Why End-to-End Learning Needs Human Expertise More Than Ever

Written by Daniel Langkilde CEO and Co-founderdaniel@kognic.com | Feb 10, 2026 9:39:44 AM

The autonomous driving industry spent a decade teaching machines to see. The next chapter is teaching them to reason. And that changes everything about how we train them.

I’ve been thinking about this for months, and I keep arriving at the same conclusion: we must move beyond the data we have produced for the last decade. We have been annotation “What”, but the frontier is now “Why”.

For years, autonomous driving followed a modular approach. Separate systems for perception, prediction, and planning. Each module needed its own data — bounding boxes, segmentation masks, trajectory labels. The annotation task was clear: label what is in the scene.

That made sense. It was the right approach for our level of maturity. Without the “What”, the “Why” doesn’t make sense.

End-to-end pushes a lot of the perception work onto the neural networks. The goal is to let the networks figure out which representation of the world makes it able to drive. Just find a representation that makes you able to imitate the expert trajectories.

Reality is that this method also benefits from supervision to accelerate learning.

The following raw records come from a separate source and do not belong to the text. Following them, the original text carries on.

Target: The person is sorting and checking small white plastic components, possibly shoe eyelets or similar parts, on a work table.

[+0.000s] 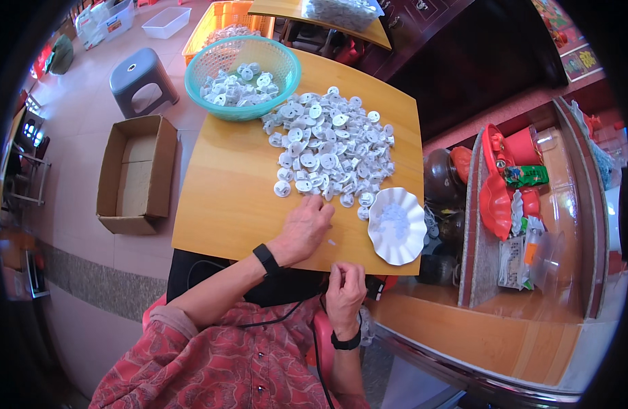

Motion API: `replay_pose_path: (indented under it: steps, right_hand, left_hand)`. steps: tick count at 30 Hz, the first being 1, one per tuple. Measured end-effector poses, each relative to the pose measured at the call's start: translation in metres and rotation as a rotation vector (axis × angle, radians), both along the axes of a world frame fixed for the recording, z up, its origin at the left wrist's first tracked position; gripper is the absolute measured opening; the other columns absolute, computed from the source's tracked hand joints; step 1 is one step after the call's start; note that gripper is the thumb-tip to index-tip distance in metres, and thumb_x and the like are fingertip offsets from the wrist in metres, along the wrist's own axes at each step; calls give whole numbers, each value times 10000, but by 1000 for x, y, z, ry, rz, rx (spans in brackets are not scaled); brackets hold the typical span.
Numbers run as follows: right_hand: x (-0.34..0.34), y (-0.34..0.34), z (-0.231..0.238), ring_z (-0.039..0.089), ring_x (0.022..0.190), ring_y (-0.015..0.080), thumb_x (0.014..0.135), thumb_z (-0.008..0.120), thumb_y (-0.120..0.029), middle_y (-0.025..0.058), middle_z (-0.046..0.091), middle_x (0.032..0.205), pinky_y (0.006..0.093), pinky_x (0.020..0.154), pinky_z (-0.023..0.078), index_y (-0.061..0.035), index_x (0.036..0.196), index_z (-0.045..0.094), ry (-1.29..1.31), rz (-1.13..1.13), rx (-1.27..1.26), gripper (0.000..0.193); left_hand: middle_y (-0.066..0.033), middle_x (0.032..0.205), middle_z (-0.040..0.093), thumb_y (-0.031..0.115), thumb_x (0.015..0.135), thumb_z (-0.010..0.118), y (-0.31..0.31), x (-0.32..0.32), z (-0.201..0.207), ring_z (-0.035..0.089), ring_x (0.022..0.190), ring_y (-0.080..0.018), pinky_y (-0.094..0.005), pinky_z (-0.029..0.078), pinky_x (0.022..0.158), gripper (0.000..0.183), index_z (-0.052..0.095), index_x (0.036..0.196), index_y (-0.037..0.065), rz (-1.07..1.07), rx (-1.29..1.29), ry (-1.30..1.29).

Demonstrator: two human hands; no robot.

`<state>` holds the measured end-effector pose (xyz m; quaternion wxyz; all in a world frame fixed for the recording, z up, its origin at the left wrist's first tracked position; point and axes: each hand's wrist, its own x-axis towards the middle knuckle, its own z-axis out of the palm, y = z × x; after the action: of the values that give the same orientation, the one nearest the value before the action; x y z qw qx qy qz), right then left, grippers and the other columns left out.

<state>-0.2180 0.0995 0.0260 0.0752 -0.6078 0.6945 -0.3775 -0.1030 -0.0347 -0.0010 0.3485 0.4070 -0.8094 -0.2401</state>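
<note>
My left hand [304, 230] is over the wooden table [225, 198], its curled fingertips at the near edge of a heap of small white plastic round-faced parts [327, 140]. Whatever those fingertips hold, if anything, is hidden. At the table's front edge my right hand [344, 294] is closed in a pinch, thumb against forefinger; I cannot make out what is in it. A tiny pale piece [332, 242] lies on the wood between the hands. Right of them, a white scalloped plate [414, 245] holds many small pale bits.
A turquoise mesh basket [198, 95] with more white parts stands at the table's far left. On the floor to the left are an open cardboard box [106, 184] and a grey stool [133, 71]. Shelving [472, 225] with red items and packets borders the right side.
</note>
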Motion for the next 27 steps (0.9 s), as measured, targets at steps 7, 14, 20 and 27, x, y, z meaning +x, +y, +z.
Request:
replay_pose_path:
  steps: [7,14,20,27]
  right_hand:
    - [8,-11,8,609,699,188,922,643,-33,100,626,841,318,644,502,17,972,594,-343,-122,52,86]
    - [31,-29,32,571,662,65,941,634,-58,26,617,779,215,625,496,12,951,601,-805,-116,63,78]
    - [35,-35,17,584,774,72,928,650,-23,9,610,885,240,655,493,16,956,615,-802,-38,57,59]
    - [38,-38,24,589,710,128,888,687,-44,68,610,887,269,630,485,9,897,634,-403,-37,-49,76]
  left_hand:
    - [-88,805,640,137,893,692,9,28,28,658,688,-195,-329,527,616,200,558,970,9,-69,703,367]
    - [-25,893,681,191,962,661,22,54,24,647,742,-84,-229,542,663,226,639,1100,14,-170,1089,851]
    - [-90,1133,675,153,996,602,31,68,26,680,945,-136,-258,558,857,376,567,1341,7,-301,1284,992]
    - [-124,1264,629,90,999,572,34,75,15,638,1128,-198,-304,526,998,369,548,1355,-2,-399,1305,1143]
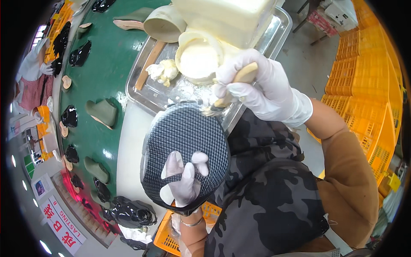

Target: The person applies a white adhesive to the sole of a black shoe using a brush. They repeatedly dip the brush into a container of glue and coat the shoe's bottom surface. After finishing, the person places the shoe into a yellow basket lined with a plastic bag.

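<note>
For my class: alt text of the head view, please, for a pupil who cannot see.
A white-gloved right hand holds a wooden-handled brush at the rim of a dark-grey woven oval piece, which the white-gloved left hand holds, fingers showing through it. Beyond, a rectangular metal tray bears a round cream cup with white contents.

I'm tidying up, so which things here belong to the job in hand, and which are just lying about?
In use, it seems:
brush, in the right hand
woven piece, held by the left hand
cup of white substance
metal tray

Apparently just lying about:
green shoe forms
glossy black pieces
yellow crates
</note>
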A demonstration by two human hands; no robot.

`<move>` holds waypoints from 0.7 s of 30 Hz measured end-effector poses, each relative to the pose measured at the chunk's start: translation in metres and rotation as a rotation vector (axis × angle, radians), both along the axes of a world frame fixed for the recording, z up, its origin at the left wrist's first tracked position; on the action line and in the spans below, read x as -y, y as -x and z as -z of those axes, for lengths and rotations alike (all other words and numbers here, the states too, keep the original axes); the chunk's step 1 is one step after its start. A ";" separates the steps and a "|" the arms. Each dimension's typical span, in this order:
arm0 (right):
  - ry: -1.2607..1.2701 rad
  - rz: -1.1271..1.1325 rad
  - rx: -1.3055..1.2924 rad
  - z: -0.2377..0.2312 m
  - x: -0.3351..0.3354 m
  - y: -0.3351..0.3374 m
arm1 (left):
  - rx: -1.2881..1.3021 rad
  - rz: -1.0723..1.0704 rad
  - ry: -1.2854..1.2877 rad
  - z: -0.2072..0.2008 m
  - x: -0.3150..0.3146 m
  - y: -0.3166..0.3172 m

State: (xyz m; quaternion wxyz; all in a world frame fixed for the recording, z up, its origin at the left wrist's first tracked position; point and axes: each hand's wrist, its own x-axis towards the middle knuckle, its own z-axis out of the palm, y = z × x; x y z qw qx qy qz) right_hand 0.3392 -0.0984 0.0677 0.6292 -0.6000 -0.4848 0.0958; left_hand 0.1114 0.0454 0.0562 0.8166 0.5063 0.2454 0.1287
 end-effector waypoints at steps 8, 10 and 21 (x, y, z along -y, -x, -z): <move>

But let's be precise about what "end-to-end" means in practice. The goal is to let neural networks find representations that let them imitate expert drivers. That's what makes driving smoother and better — the network discovers features that work, not features that a human engineer assumed would work.

Supervision accelerates this. You're not replacing the network's learning — you're helping it quickly grasp critical concepts it would otherwise need millions of miles to figure out on its own. Think of it as the difference between learning to drive by trial and error versus learning to drive with an instructor who can explain why you yield at this specific intersection.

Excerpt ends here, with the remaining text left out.